The IEEE International Conference on Multimedia Big Data (BigMM) was inaugurated in 2015 in Beijing, China. Subsequent conferences have been held in Taipei, Taiwan (2016), in Laguna Hills, California, USA (2017), Xi’an, China (2018), Singapore, Singapore (2019), and in Delhi India (virtual 2020). IEEE BigMM has fully established itself and is on a path to further broaden its audience. Jointly sponsored by the IEEE-TCMC (Technical Committee on Multimedia Computing), IEEE-TCSEM (Technical Committee on Semantic Computing), BigMM aims to establish a community of researchers from academia and industry focusing on the synergetic interactions between multimedia content and big data analytics. It is a world premier forum of leading researchers in the highly active multimedia big data research, development and applications.
Multimedia, as one of the most important and valuable sources for insights and information, is increasingly being considered as big data.” Multimedia big data includes but is not limited to text, image, graphics, audio, video, social, and sensor data that is highly valuable in decision making. It covers from everyone’s experiences to everything happening in the world. As such, multimedia big data is spurring on a tremendous amount of research and development of related technologies and applications.
The focus of the conference series has been established with the belief that it is important to have a full, top-tier conference that focuses specifically on the combination of multimedia and big data research.
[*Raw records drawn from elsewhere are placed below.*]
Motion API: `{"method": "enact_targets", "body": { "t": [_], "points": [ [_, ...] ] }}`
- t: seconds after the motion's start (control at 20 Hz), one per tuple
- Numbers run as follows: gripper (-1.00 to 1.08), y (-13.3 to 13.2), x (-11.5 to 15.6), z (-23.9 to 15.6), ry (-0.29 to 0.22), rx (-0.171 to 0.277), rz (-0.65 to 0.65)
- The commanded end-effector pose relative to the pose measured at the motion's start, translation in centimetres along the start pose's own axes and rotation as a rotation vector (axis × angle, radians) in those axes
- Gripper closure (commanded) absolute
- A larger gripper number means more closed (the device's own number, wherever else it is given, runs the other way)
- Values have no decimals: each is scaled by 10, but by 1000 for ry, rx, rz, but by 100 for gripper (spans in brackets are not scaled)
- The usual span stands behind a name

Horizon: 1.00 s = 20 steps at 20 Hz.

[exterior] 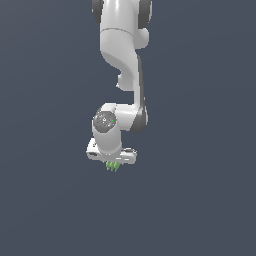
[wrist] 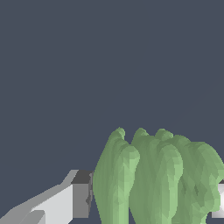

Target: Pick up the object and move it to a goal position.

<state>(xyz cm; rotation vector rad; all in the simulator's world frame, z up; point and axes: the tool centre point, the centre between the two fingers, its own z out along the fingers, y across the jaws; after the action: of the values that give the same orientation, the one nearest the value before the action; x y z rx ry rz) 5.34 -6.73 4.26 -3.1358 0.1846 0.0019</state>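
The object [exterior: 113,166] is a small light-green lumpy thing with ribbed ridges. In the exterior view it pokes out just below the white gripper [exterior: 114,162] at the end of the white arm. In the wrist view the object [wrist: 157,179] fills the space between the two fingers: one finger [wrist: 74,201] presses its one side, and the edge of the other finger [wrist: 220,201] shows at its other side. The gripper [wrist: 151,203] is shut on the object. The fingertips are hidden in the exterior view.
The white arm [exterior: 122,65] hangs down from the top of the exterior view. The surface [exterior: 200,200] around it is plain dark blue-grey. No other things show.
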Motion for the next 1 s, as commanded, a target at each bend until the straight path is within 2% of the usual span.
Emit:
{"method": "enact_targets", "body": {
  "t": [0.0,0.45,0.95],
  "points": [
    [108,2,-2,-5,1,0,0],
    [108,16,-19,-45,1,0,0],
    [108,46,-55,-130,1,1,1]
  ]
}}
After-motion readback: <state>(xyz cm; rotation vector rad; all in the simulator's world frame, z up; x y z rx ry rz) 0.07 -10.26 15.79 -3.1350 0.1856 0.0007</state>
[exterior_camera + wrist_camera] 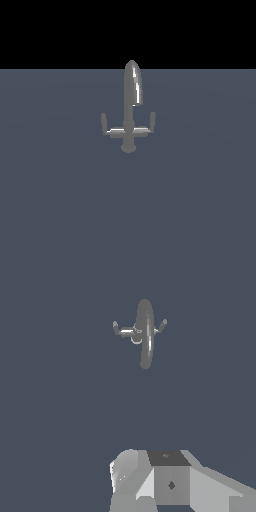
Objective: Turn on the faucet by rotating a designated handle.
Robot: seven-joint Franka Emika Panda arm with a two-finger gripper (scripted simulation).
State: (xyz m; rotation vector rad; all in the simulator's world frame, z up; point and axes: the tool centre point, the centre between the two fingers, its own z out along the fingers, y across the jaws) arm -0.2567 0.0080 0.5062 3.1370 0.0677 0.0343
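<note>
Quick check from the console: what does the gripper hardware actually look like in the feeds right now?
Only the wrist view shows it: the gripper appears as blocky white and light-grey faceted shapes, with a rounded pale part on one side, a dark panel on top and a small dark diamond mark on a grey face. No cables show. The fingertips are not visible. The exterior view shows only the faucet, no arm.

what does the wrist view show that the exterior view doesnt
Only the wrist view shows the gripper, a white and grey body at the picture's edge, well apart from the faucet; its fingertips are not clear enough to tell open from shut. It sees the faucet from above, the spout as a narrow arch.

Only the exterior view shows the faucet upright from the side, with its round base and a black band beyond the grey floor. No part of the arm appears there.

Both show the faucet, its crossbar with two upturned tips, standing alone on the grey floor.
</note>
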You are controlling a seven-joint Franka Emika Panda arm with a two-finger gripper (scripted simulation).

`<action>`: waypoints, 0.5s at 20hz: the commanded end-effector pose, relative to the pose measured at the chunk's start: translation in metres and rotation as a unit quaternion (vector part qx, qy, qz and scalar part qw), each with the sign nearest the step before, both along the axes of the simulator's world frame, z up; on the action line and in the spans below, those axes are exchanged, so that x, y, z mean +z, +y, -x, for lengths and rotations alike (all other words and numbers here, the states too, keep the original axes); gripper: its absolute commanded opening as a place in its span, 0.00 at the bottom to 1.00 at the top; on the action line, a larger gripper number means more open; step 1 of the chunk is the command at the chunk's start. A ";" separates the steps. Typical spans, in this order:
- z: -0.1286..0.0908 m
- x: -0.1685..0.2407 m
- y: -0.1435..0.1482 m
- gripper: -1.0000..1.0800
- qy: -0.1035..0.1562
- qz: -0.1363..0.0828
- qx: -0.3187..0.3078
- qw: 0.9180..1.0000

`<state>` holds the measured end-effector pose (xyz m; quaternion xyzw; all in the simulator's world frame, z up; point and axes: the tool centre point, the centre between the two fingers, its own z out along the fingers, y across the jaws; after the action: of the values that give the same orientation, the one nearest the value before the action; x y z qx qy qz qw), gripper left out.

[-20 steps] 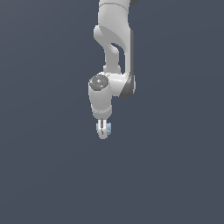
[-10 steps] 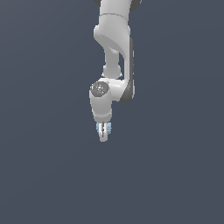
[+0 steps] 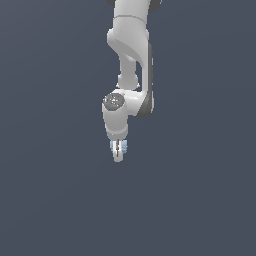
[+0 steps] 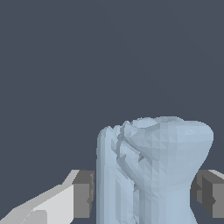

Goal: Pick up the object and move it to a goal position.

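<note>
Since a second ago the arm (image 3: 131, 60) has drawn slightly upward, its claw (image 3: 118, 152) still clamped on the pale blue object (image 4: 148, 170).

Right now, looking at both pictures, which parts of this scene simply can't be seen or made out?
- The small pale blue lumpy object: the wrist view's edge cuts off its base; in the exterior view it is tiny, half hidden by the jaws.
- The white robot arm: the exterior view's upper edge cuts off its base.
- Goal position: no marker shows in either view.
</note>
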<state>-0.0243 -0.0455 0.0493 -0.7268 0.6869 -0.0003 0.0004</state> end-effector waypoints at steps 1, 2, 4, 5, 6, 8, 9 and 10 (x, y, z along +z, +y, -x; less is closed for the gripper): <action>0.000 0.001 0.000 0.00 0.000 0.000 0.000 1.000; -0.001 0.002 0.000 0.00 0.000 0.000 0.000 1.000; -0.003 0.007 0.001 0.00 0.000 0.000 0.000 1.000; -0.004 0.010 0.001 0.00 0.000 0.000 0.000 1.000; -0.005 0.014 0.001 0.00 0.000 0.000 0.000 1.000; -0.008 0.022 0.002 0.00 0.000 0.000 0.000 1.000; -0.010 0.028 0.003 0.00 0.000 0.000 0.000 1.000; -0.013 0.033 0.003 0.00 0.000 0.001 0.000 1.000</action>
<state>-0.0150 -0.0432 0.0744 -0.7266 0.6871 0.0000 -0.0003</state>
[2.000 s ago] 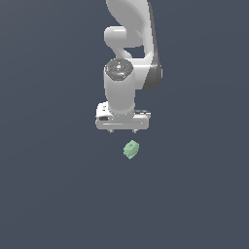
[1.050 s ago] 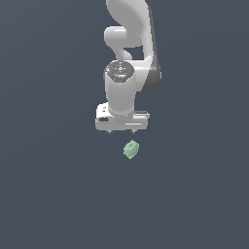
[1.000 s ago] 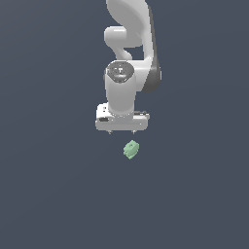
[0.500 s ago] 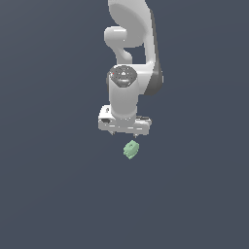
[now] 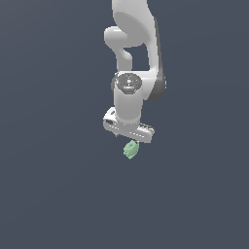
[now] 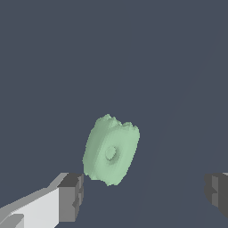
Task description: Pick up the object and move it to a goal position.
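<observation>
The object (image 5: 130,149) is a small pale mint-green notched block lying on the dark grey floor. In the wrist view the object (image 6: 111,150) is large, with a small hole in its face. My white gripper (image 5: 129,140) hangs just above it, tilted, with the block directly below the hand. In the wrist view the gripper (image 6: 144,193) is open. One dark fingertip (image 6: 71,196) is close beside the block, and the other fingertip (image 6: 218,192) is far off it. Nothing is held.
The dark grey floor (image 5: 58,194) is uniform all around. No goal marker shows in either view.
The hand has turned and tilted, and has dropped a little closer to the block. The block has not moved.
</observation>
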You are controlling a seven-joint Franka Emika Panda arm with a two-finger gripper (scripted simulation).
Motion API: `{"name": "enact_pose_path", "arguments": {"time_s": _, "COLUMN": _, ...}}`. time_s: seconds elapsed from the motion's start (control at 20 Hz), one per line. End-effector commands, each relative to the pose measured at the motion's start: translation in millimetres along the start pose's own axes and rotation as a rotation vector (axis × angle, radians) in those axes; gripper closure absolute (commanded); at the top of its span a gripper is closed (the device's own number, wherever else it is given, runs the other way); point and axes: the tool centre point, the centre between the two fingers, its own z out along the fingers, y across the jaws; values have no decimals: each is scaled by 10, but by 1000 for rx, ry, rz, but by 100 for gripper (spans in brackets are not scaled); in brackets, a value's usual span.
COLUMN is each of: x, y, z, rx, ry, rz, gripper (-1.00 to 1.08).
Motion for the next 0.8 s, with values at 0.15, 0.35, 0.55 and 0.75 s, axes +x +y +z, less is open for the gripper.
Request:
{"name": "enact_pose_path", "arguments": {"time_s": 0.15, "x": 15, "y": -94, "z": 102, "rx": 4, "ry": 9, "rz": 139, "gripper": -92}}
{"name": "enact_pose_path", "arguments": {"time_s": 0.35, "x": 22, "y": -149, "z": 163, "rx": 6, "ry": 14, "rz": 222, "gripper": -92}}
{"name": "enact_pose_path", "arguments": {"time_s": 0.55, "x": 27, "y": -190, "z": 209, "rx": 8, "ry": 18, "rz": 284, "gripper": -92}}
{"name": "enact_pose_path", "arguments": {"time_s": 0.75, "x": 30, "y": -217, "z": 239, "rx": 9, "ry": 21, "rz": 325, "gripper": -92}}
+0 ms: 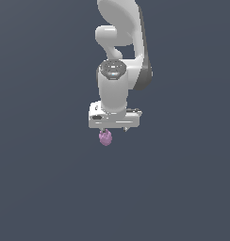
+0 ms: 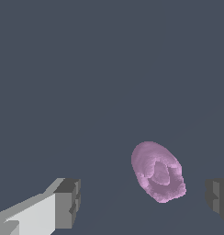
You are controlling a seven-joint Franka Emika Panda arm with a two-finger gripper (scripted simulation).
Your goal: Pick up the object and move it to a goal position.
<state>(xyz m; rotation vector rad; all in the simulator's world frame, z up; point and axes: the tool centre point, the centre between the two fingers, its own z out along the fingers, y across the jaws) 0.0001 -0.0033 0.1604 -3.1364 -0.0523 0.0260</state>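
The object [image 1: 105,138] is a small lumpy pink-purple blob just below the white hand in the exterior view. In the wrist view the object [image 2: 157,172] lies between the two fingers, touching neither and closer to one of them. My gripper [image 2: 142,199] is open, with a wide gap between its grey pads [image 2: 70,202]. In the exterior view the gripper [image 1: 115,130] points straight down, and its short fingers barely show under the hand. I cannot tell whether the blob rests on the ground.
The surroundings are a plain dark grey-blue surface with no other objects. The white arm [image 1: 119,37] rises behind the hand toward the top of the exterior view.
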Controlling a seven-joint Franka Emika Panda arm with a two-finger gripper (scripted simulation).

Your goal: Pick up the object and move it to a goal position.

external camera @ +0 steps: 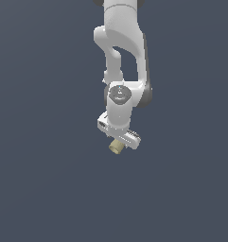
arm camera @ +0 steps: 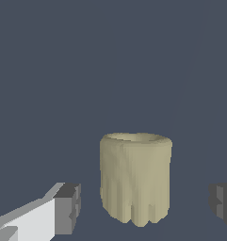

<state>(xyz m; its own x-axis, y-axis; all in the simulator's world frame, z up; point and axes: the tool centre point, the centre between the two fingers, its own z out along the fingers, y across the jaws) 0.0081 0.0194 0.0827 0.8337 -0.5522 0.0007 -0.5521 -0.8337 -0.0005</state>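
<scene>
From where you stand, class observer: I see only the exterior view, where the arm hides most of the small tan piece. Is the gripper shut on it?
Observer: No. In the wrist view the tan cylinder sits between the fingers with a gap on each side, so the gripper is open.
Operator: Does either finger touch it?
Observer: Neither does; background shows between each pad and the cylinder.
Operator: What does its far end look like?
Observer: It has a raised rim and looks hollow.
</scene>
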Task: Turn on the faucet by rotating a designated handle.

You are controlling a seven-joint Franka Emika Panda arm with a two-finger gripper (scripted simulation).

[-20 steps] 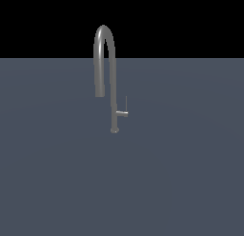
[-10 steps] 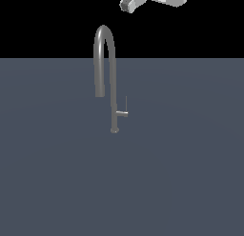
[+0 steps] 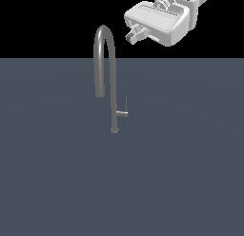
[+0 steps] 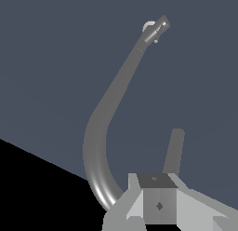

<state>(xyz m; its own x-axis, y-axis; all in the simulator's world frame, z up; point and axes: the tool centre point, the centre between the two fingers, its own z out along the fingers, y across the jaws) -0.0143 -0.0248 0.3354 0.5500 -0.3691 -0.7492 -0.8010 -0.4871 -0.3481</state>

While research about specific aspects of big data systems is regularly published in the various proceedings and transactions of the information retrieval, operating system, real-time system, and database communities, BigMM aims to cut across these domains in the context of multimedia data types. This provides a unique opportunity to view the intersections and interplay of the various approaches and solutions developed across these domains to deal with multimedia big data types. Furthermore, BigMM provides an avenue for communicating research that addresses both multimedia and big data holistically. The mission of the conference is to share research results and solutions and to identify new issues and directions for future research and development work.